The new Oxford Area Trails System maps, created using the pre-existing Miami University Natural Area maps and the City of Oxford’s Oxford Area Trails (OATS), won best in the reference map gallery and best of show map across all categories at the 2023 Ohio Geographic Information Systems (GIS) Conference.
The conference, hosted by the County Engineers Association of Ohio, was held in Columbus in September. Zachary Moore, a GIS coordinator and planner for Oxford, presented the new OATS map at the event.
“This was my first GIS conference, and I figured I would toss my hat into the ring and submit the map to various categories at the conference,” Moore said.
Moore worked with Miami’s GIS coordinator Robbyn Abbitt, assistant city manager Jessica Greene and Natural Areas field manager Nancy Feakes to update the kiosks along the Oxford hiking trails by creating the new OATS map.
“I was given the opportunity to participate, and I love maps and making them, so I was happy to jump right in,” Moore said. “Another thing that actually made this map possible was a land cover dataset that we got from a company in Toronto, Canada.”
The dataset from Ecopia AI predated the newest trails in the area, but it facilitated the creation of the custom map. The dataset consists of aerial images that digitize every building footprint, road and sidewalk. This dataset provided the contextual information that was embedded into the map in addition to the trails.
“That dataset helped bring the map to life because we were able to have waterways with Four Mile Creek being the most substantial one,” Moore said. “The city purchased the dataset a while back for climate action to understand tree cover, but it fit the scope and mission of the project and ultimately helped us create a graphically beautiful and usable map.”
Abbitt oversees data collection and management of the Miami Natural Area trails, which are updated using information collected by students in advanced GIS classes. Abbitt has had her own team of students collecting GIS data on a regular basis since 2019.
Since 2017, Oxford has been working on a paved network of trails for OATS, which has led to some dirt Natural Area trails being paved.
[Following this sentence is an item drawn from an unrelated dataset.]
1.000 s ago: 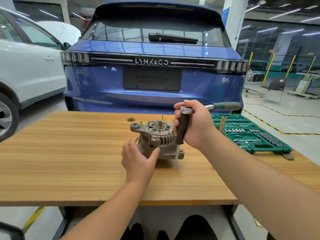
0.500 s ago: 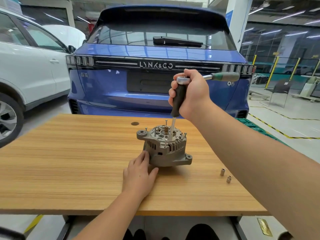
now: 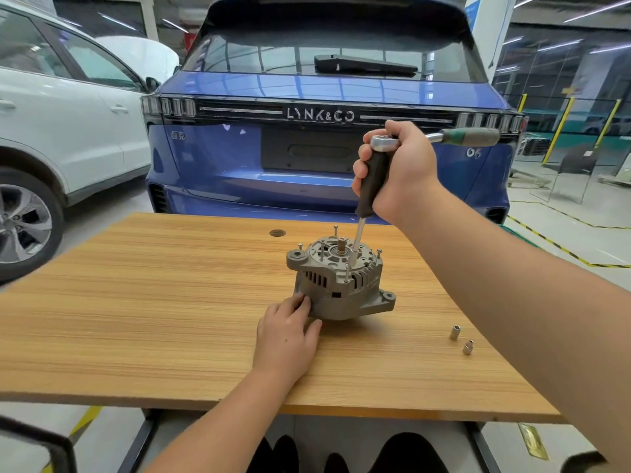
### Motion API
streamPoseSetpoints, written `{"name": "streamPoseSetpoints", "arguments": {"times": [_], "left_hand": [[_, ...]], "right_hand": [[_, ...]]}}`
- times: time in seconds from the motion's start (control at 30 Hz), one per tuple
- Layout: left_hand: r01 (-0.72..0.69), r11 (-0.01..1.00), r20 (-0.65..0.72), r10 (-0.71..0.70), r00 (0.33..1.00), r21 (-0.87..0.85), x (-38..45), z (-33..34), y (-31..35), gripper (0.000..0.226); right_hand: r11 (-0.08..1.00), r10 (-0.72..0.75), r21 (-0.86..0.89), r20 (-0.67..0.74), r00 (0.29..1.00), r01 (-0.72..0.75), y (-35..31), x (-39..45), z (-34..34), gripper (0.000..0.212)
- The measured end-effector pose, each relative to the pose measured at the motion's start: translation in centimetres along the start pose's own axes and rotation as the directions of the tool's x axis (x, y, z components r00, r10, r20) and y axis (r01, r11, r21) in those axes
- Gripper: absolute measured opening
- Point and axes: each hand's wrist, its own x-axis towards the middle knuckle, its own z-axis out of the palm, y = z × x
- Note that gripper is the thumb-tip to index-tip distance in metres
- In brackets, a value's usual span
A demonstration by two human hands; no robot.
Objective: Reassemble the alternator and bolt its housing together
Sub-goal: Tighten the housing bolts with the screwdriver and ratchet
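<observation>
Behind table [image 3: 136, 336] — blue car [image 3: 324, 148]; right hand [image 3: 403, 175] grips driver [image 3: 374, 179], left hand [image 3: 290, 336] steadies alternator [image 3: 338, 285].

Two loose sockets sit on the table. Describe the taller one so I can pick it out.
Start at the wooden table, then look right of the grey alternator, near the right forearm. Two small silver sockets lie there; the taller socket stands upright, farther from the table's front edge than the stubby socket.
</observation>
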Motion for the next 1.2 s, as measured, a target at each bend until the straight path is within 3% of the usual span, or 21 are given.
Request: {"name": "streamPoseSetpoints", "arguments": {"times": [0.4,0.57,0.77,0.97,1.03,1.13,1.2], "left_hand": [[-0.043,0.999,-0.019,0.043,0.999,-0.001,-0.1,-0.2,0.0,0.057],[-0.128,0.992,-0.086,0.129,0.988,0.016,-0.7,-0.1,0.2,0.047],[-0.282,0.955,-0.244,0.297,0.923,0.096,-0.9,0.4,0.0,0.045],[-0.266,0.959,-0.198,0.281,0.939,0.101,-0.9,0.1,0.3,0.044],[-0.18,0.984,-0.161,0.178,0.971,0.004,-0.9,-0.4,0.6,0.043],[-0.029,0.941,-0.226,-0.051,0.973,-0.338,-1.4,-2.5,1.3,0.05],[-0.135,0.892,-0.361,-0.034,0.932,-0.432,-1.1,-4.9,2.6,0.039]], "right_hand": [[0.999,0.02,-0.029,0.023,1.0,-0.02,0.6,-0.1,0.3,0.029],[0.98,-0.136,-0.145,-0.002,0.991,0.134,1.1,-0.2,0.2,0.027],[0.909,-0.32,-0.275,0.024,0.947,0.314,1.8,-0.9,0.1,0.027],[0.771,-0.516,-0.434,0.003,0.857,0.465,2.4,-1.8,-0.1,0.025],[0.729,-0.546,-0.474,0.031,0.837,0.493,2.4,-2.0,-0.4,0.023],[0.72,-0.537,-0.468,0.09,0.839,0.512,2.2,-2.0,-0.8,0.022],[0.753,-0.501,-0.419,0.135,0.855,0.507,1.9,-1.9,-1.0,0.024]]}}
“Our two trail systems are now linked because they share space, so we had meetings and determined that the city is responsible for the upkeep of the paved trails, but Miami also has a responsibility because the land is still Miami Natural Areas,” Abbitt said.
The final result of these meetings between Miami and the city was the creation of the current network of trails. Previously, Miami and the city each maintained their own maps at trailheads, even though both trails were very similar.
“Now there is collaborative signage that still has distinctions between Miami Natural Areas, the green dotted lines, and OATS map trails, which are the purple lines,” Abbitt said. “For the user, it's much easier to think about.”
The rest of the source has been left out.